Two of them held the guns on him while the third came around behind him and patted him all over, finding his Colt .44 revolver in his right overcoat pocket. His own gun, had it for years, always carried it on this job, never used it once. Not for real. Used to do some target-shooting with it, some plinking, shot some rats back in the old days when he lived near the city dump where the new apartment houses were now, but he’d never fired that gun once at a human being. Never even pointed it at a human being. Hadn’t thought of it when he’d seen the masked men with guns coming at him. And now they’d taken it away from him.

He was old, but until just this moment he’d never felt old. Never felt feeble, or useless, or doomed. Not until now. “You people can’t do this,” he said, and hated to hear the new note in his voice. He’d never been querulous before either.

One of them said, “Let’s go into your office. Come on, move!”

He obeyed, his hands still up. He moved slowly, them behind him, prodding his shoulders to make him hurry. Two of them following him, the other staying back with his car and the gates. “There’s no money here this time of year,” he said, but they didn’t answer him.

The door to his office was broken into. It was closed most of the way, but the lock had been broken. “Look at that,” he said. “You fellows do that? What would you do a thing like that for?”

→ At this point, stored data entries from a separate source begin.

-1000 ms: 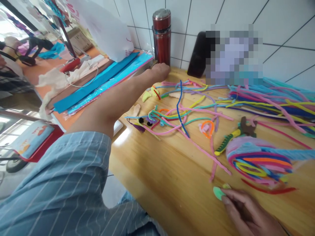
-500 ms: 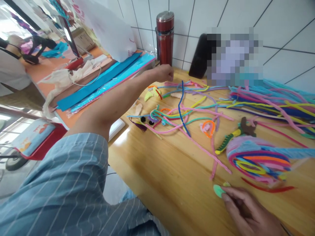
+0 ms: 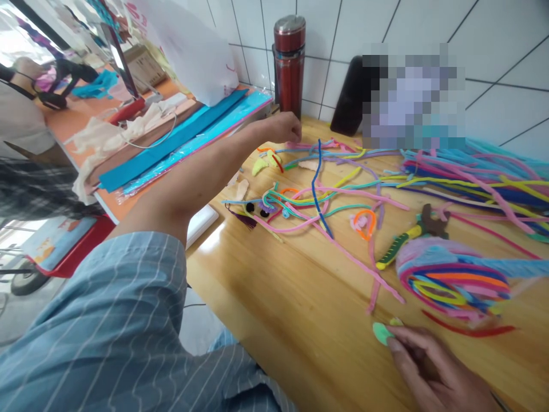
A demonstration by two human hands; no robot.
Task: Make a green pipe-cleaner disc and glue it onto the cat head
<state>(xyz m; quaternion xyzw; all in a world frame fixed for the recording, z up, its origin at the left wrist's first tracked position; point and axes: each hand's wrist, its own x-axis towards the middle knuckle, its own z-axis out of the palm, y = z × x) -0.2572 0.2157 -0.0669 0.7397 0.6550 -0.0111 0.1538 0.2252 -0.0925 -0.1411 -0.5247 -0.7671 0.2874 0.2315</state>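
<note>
My right hand [image 3: 437, 366] pinches a small flat green oval piece [image 3: 381, 333] between thumb and fingertips, low over the wooden table [image 3: 274, 309]. A yellowish bit [image 3: 396, 322] shows at its fingertips. My left arm stretches far forward, and my left hand [image 3: 286, 127] is curled closed at the table's back, just in front of the red thermos [image 3: 290, 68]. Whatever those fingers hold, if anything, is hidden. Fuzzy pipe cleaners [image 3: 355, 257] in pink, blue, green and yellow lie strewn between my hands. Among them is a small orange loop with a pink curl [image 3: 363, 223].
Pliers with green-yellow handles [image 3: 398, 246] lie beside a coiled multicoloured pipe cleaner bundle [image 3: 454, 286]. A dark phone [image 3: 349, 97] leans on the tiled wall. Left, an orange table [image 3: 64, 129] carries blue strips [image 3: 171, 143] and a white bag [image 3: 193, 57]. A person stands at the left edge.
The view has shifted very slightly. Both my hands keep nearly the same place and grip. At the left edge, the other person has moved and dark plaid cloth now shows.
</note>
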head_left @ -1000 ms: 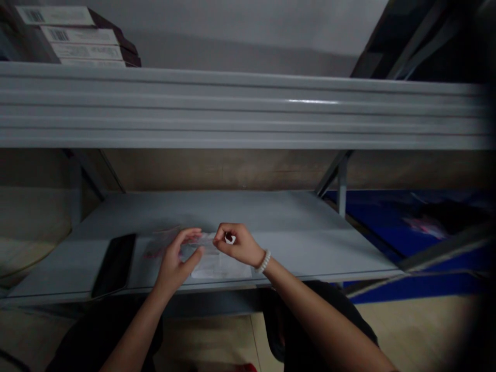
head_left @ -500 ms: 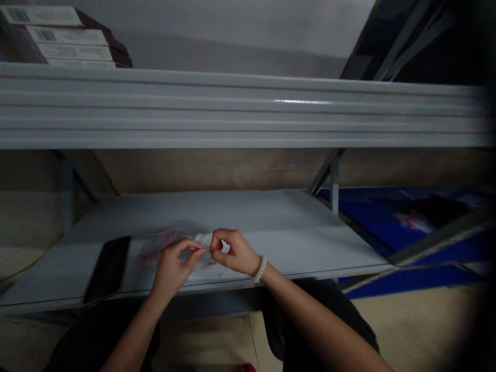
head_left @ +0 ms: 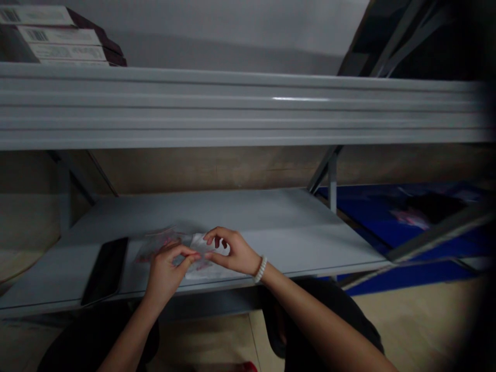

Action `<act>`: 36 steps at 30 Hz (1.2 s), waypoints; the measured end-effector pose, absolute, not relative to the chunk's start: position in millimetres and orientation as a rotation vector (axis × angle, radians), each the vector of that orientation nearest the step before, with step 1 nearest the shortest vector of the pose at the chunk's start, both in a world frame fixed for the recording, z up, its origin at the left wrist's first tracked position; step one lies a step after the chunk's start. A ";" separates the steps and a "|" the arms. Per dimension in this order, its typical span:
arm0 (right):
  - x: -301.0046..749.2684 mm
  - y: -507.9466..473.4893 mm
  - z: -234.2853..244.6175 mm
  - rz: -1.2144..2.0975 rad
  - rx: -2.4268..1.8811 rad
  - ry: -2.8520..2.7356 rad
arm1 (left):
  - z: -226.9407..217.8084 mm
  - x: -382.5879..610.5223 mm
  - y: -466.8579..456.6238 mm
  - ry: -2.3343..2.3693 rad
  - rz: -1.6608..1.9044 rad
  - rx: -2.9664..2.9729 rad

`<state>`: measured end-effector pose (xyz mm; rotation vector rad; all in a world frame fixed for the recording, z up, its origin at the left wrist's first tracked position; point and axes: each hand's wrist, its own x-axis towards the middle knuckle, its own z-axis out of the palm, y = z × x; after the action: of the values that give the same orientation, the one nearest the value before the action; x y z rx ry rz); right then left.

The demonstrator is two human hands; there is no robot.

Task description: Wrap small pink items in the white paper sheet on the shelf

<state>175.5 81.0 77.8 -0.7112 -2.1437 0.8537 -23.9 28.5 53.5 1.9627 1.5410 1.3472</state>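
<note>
My left hand point(head_left: 169, 264) is closed in a pinch, thumb against forefinger, above the lower shelf. Whatever sits between its fingertips is too small to make out. Just to the right, my right hand point(head_left: 232, 251) has thumb and forefinger apart, with nothing visible between them; a pale beaded bracelet circles that wrist. Under both hands lies a white sheet point(head_left: 197, 241), paper or thin plastic, with small reddish bits on it. A clear plastic bag point(head_left: 149, 245) with small red pieces inside rests beside and partly behind my left hand.
A dark phone or tablet point(head_left: 104, 271) lies at the left of the lower shelf point(head_left: 271, 214). Overhead, a wide grey beam point(head_left: 232, 111) crosses the view, with stacked boxes point(head_left: 62, 36) behind it. Diagonal metal braces point(head_left: 332, 181) stand at the back; a blue surface point(head_left: 364, 212) lies right.
My right thumb and forefinger have spread apart from their closed ring. My left hand has shifted slightly left and down, still pinching.
</note>
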 end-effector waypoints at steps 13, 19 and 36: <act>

One of them had a flashlight, and shone it on the broken place on the door. The other one said, “Still in there, you think?”

“Only one way to find out,” the first one said, and pushed at Snyder with his gun barrel again. “Open the door, old man,” he said. “Go in there, turn on the light. Don’t do any sudden movements, and don’t turn around.”

Snyder obeyed orders. He stepped in and switched on the light, seeing at once that someone had been in here. Things disturbed, things moved around. A coffee cup on the floor, a map open on the desk, a chair moved over by the window.

They waited a few seconds, then came in after him. “Sit down,” one of them said, and he sat down. “Put your hands behind you,” and he put his hands behind himself.

They tied him to the chair, roughly and well. Then they took adhesive tape and taped shut his mouth. One of them went into the John and came back with two small wads of toilet paper and stuck them in Snyder’s ears, and the other one put adhesive tape over his ears to keep the paper in.

He submitted to it all, but when he saw they meant to tape his eyes, he tried to fight it, lunging backward, waving his head back and forth. Somehow that was a different kind of thing, much worse, much more frightening. He didn’t want his eyes taped.